* TASK INSTRUCTIONS: Give back the full data, unchanged and complete.

* INFORMATION PROVIDED:

-.-.-

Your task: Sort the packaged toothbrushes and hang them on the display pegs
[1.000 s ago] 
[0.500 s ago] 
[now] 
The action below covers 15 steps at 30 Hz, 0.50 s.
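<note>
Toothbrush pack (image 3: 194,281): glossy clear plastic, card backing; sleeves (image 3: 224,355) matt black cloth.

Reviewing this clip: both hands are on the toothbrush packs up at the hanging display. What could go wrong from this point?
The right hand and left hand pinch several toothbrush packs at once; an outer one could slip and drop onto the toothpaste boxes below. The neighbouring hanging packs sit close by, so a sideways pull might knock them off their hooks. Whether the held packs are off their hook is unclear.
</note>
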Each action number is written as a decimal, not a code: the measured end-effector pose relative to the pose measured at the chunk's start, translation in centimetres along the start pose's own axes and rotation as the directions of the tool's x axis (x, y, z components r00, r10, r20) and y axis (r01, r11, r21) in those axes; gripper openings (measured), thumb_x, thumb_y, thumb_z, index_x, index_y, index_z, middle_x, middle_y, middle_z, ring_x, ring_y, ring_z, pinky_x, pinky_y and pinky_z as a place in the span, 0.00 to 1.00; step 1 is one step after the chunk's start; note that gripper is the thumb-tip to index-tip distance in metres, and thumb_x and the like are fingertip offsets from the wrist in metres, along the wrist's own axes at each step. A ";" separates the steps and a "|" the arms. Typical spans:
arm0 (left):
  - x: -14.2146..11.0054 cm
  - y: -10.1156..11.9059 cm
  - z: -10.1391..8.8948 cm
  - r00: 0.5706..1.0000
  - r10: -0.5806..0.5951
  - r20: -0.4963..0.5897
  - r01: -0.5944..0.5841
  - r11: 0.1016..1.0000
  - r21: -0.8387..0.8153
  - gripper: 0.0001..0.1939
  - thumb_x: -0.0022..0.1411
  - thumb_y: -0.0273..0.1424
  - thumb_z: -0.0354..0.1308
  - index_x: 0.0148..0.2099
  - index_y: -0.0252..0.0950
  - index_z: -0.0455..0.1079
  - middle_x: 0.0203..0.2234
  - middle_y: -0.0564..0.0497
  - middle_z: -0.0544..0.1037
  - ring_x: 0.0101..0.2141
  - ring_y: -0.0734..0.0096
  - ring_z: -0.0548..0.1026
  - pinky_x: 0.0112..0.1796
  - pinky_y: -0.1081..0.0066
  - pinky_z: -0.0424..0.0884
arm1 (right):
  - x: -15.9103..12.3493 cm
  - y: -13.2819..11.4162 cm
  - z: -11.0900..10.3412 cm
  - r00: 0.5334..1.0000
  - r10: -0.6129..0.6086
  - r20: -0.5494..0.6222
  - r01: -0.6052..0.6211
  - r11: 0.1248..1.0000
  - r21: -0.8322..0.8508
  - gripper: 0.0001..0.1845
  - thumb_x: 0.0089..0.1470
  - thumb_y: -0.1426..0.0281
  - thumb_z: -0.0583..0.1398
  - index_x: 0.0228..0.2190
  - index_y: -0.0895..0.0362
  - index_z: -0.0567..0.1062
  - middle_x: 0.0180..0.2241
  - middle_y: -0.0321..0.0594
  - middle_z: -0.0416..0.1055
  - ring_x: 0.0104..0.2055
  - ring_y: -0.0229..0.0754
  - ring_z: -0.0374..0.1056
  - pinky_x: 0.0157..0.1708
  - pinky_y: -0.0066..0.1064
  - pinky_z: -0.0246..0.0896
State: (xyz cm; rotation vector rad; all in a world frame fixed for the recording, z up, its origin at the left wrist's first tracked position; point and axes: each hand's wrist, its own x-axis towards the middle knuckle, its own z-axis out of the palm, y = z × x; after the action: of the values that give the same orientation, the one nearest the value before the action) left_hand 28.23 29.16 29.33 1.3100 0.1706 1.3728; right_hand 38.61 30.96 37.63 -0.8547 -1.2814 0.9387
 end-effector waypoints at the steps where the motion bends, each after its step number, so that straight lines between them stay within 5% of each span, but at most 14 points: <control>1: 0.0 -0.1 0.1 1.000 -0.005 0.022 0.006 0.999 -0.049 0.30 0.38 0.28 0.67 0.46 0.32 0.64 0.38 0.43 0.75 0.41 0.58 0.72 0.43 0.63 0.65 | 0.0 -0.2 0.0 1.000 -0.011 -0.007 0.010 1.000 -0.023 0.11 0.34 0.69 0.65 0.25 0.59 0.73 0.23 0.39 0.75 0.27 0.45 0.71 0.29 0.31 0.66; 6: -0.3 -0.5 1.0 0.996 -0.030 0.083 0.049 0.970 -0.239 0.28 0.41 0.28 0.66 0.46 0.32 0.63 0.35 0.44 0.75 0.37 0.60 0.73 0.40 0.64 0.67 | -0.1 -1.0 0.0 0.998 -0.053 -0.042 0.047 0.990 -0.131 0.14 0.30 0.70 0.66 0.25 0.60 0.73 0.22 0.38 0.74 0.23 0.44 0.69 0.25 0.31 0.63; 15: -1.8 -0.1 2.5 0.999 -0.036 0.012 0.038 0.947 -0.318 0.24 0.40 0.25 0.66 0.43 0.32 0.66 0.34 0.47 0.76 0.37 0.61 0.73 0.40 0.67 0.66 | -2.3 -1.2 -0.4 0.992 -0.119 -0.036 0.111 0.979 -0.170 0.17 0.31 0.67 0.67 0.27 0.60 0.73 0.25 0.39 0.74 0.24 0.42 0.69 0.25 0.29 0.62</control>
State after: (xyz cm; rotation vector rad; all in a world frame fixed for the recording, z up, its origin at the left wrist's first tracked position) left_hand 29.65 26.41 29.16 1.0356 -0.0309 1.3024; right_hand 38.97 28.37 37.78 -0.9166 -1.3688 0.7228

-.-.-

* EXPECTED ANSWER:
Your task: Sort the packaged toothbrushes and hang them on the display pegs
[1.000 s ago] 
[0.500 s ago] 
[now] 
The action below covers 15 steps at 30 Hz, 0.50 s.
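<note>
Toothbrush pack (image 3: 194,281): glossy clear plastic, card backing; sleeves (image 3: 224,355) matt black cloth.

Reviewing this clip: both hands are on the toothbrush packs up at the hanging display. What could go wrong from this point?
The right hand and left hand pinch several toothbrush packs at once; an outer one could slip and drop onto the toothpaste boxes below. The neighbouring hanging packs sit close by, so a sideways pull might knock them off their hooks. Whether the held packs are off their hook is unclear.
</note>
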Each action number is written as a decimal, not a code: the measured end-effector pose relative to the pose measured at the chunk's start, translation in centimetres along the start pose's own axes and rotation as the directions of the tool's x axis (x, y, z components r00, r10, r20) and y axis (r01, r11, r21) in those axes; gripper openings (measured), thumb_x, thumb_y, thumb_z, index_x, index_y, index_z, middle_x, middle_y, middle_z, ring_x, ring_y, ring_z, pinky_x, pinky_y and pinky_z as a place in the span, 0.00 to 1.00; step 1 is one step after the chunk's start; note that gripper is the thumb-tip to index-tip distance in metres, and thumb_x and the like are fingertip offsets from the wrist in metres, along the wrist's own axes at each step. A ";" separates the steps and a "|" the arms. Typical spans:
arm0 (left):
  - x: -14.2146..11.0054 cm
  - y: -10.1156..11.9059 cm
  - z: -10.1391..8.8948 cm
  - r00: 0.5706..1.0000
  - r10: -0.5806..0.5951
  - r20: -0.4963..0.5897
  - r01: -0.5944..0.5841
  - r11: 0.1016..1.0000
  - r21: -0.8387..0.8153
  - gripper: 0.0001..0.1939
  - thumb_x: -0.0022..0.1411
  - thumb_y: -0.0273..0.1424
  - thumb_z: -0.0354..0.1308
  - index_x: 0.0148..0.2099
  - index_y: -0.0252..0.0950
  - index_z: -0.0455..0.1079
  - middle_x: 0.0203..0.2234
  - middle_y: -0.0564..0.0497
  - middle_z: -0.0544..0.1037
  - ring_x: 0.0101..0.2141
  - ring_y: -0.0734..0.0096
  - ring_z: -0.0548..0.1026
  - pinky_x: 0.0112..0.1796
  - pinky_y: -0.1081..0.0066
  - pinky_z: -0.0424..0.0884
arm1 (right):
  - x: -15.9103..12.3493 cm
  - y: -13.2819..11.4162 cm
  - z: -11.0900..10.3412 cm
  - r00: 0.5334..1.0000
  - r10: -0.6129..0.6086
  - r20: -0.5494..0.6222
  - r01: -0.6052..0.6211
  - r11: 0.1248..1.0000
  - r21: -0.8322..0.8508
  - gripper: 0.0001..0.1845
  - thumb_x: 0.0089..0.1470
  - thumb_y: -0.1426..0.0281
  - thumb_z: -0.0583..0.1398
  - index_x: 0.0228..0.2190
  - index_y: -0.0895..0.0362
  - index_z: -0.0567..0.1062
  - middle_x: 0.0180..0.2241
  - middle_y: -0.0321..0.0594
  - middle_z: -0.0416..0.1055
  - ring_x: 0.0104..0.2055
  - ring_y: -0.0229..0.0754
  - ring_z: -0.0374..0.1056
  - pinky_x: 0.0157..0.1708
  - pinky_y: -0.0066..0.1064
  - pinky_z: -0.0246..0.0896
State: (xyz cm; rotation vector rad; all in a world frame fixed for the recording, z up, its origin at the left wrist's first tracked position; point and axes: each hand's wrist, its own x-axis towards the middle knuckle, its own z-axis out of the palm, y = z × x; after the action: of the values that give the same orientation, the one nearest the value before the action) left_hand 28.23 29.16 29.33 1.3100 0.1706 1.3728; right_hand 38.61 30.96 37.63 -0.8547 -1.2814 0.9387
 end-effector waypoints at the steps where the motion bends, each after its step number, so that straight lines between them stay within 5% of each span, but at most 14 points: <control>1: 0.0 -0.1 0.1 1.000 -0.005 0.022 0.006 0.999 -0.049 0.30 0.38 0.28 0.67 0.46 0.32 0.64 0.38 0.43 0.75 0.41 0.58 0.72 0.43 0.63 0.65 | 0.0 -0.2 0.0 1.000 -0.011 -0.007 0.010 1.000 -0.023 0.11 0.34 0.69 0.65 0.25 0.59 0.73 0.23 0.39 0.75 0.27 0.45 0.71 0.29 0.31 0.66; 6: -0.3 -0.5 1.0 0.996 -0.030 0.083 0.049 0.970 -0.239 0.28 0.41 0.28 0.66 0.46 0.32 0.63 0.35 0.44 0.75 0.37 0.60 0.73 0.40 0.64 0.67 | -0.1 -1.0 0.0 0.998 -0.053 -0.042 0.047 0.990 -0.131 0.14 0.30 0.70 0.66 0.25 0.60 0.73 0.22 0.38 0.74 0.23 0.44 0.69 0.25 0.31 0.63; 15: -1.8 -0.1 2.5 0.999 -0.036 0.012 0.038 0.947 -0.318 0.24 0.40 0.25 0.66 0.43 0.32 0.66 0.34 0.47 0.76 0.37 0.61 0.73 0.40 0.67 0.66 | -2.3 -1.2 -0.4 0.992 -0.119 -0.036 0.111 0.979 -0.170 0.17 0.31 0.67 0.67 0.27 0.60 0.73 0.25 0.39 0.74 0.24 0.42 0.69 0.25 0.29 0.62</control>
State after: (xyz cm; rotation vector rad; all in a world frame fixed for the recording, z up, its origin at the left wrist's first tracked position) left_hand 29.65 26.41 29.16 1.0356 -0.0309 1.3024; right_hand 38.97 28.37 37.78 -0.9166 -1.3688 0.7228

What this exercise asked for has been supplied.